Below are records. Find each line in them that holds the word "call" and copy it.

★ ★ ★ ★ ★

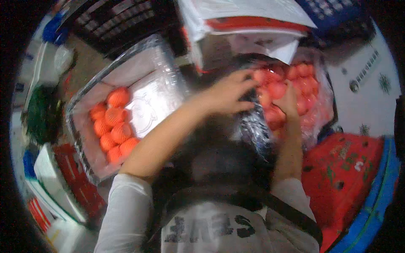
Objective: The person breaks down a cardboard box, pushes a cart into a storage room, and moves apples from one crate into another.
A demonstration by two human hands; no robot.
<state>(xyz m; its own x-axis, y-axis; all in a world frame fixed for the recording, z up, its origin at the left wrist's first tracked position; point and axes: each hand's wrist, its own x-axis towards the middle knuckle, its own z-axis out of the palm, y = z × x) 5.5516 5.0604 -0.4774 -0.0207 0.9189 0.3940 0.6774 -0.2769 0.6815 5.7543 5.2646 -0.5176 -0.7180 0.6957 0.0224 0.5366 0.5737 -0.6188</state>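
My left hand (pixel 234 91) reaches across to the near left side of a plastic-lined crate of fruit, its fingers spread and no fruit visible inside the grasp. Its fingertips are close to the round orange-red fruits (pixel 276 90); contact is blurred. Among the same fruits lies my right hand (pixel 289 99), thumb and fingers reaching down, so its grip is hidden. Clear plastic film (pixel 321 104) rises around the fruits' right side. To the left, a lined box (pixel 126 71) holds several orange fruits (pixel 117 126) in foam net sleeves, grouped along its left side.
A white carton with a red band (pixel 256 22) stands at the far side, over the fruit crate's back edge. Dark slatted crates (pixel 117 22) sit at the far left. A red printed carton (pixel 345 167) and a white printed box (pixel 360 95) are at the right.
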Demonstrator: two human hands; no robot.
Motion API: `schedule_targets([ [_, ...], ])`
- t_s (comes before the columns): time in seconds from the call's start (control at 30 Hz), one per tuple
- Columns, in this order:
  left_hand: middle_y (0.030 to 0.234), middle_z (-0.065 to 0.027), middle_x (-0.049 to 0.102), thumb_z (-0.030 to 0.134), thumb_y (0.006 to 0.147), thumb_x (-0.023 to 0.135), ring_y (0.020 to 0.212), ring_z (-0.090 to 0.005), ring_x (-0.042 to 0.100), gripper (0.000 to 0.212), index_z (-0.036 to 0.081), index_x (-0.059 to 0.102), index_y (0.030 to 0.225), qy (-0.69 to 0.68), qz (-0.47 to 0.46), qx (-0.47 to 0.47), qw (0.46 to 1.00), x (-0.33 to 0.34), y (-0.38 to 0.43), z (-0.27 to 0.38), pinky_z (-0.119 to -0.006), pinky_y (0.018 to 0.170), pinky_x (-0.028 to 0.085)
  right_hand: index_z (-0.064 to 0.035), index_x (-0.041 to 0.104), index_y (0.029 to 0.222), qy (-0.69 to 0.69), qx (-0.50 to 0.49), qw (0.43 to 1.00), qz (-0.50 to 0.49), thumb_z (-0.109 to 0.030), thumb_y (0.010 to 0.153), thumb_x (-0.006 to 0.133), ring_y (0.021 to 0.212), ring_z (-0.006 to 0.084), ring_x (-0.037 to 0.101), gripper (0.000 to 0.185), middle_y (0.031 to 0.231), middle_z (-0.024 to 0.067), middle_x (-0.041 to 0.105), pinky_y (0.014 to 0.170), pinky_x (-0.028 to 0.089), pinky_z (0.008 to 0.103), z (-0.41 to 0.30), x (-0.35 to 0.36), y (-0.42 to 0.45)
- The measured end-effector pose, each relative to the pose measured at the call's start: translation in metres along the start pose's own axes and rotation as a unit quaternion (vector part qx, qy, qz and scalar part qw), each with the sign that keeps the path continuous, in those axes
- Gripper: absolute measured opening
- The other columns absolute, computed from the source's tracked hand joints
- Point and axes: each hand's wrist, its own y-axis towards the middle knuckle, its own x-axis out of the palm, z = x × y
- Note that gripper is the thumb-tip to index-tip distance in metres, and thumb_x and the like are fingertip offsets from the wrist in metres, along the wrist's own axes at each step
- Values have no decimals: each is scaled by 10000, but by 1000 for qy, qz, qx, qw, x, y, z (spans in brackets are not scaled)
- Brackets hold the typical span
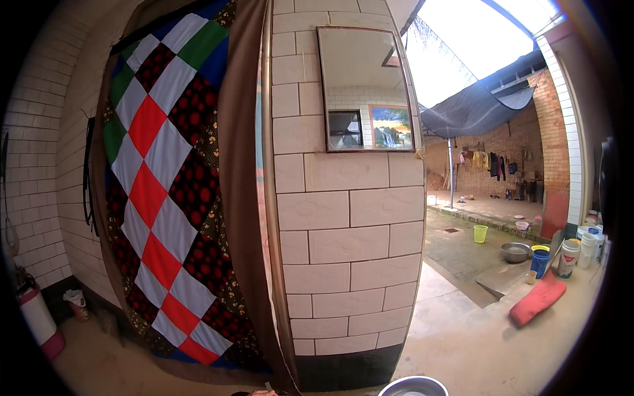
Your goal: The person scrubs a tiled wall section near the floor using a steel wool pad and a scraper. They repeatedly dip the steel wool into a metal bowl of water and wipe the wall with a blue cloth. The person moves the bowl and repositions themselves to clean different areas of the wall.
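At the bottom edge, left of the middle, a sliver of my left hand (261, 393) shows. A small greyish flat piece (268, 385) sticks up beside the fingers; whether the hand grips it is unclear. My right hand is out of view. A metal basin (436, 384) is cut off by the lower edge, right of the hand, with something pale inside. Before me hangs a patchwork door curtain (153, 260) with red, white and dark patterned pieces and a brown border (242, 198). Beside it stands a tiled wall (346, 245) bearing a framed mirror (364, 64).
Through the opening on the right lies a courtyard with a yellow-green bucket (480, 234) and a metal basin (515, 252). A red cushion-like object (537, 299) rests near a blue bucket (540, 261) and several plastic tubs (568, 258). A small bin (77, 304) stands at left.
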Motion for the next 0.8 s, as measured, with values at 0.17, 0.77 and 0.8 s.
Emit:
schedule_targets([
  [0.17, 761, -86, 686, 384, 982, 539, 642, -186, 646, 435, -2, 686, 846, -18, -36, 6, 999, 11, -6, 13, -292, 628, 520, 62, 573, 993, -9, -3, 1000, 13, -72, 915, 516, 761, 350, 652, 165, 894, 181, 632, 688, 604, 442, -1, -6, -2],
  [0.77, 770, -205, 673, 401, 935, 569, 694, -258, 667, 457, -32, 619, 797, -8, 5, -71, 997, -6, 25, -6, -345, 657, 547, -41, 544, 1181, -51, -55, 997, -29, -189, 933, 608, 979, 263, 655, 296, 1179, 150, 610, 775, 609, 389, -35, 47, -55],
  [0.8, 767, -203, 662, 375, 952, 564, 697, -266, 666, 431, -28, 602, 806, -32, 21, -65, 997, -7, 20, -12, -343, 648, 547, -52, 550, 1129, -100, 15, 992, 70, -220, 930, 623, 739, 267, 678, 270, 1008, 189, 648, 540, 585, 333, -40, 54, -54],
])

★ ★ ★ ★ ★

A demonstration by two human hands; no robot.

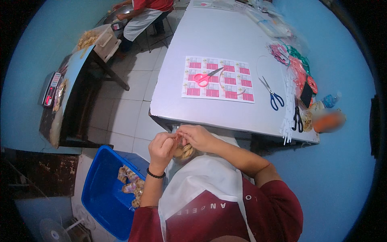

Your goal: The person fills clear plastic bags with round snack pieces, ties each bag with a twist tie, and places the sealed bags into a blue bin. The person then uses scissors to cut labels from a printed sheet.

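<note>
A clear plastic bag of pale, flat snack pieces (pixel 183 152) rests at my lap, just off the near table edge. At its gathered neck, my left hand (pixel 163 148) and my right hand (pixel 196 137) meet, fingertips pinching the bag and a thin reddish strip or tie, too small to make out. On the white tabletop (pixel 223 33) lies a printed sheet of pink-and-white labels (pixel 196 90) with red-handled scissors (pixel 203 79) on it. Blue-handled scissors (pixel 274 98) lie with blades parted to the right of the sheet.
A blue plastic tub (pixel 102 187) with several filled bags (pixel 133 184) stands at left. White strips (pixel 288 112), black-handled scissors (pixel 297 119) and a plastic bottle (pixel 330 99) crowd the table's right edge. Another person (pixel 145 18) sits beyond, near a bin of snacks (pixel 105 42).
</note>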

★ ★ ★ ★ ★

ANSWER BELOW:
- t_s (comes before the columns): time in seconds from the call's start (control at 30 Hz), one per tuple
- The measured end-effector pose, each relative to the pose measured at the call's start: translation in metres along the start pose's own axes and rotation as a unit quaternion (vector part qx, qy, qz and scalar part qw), each with the sign that keeps the path continuous, in those axes

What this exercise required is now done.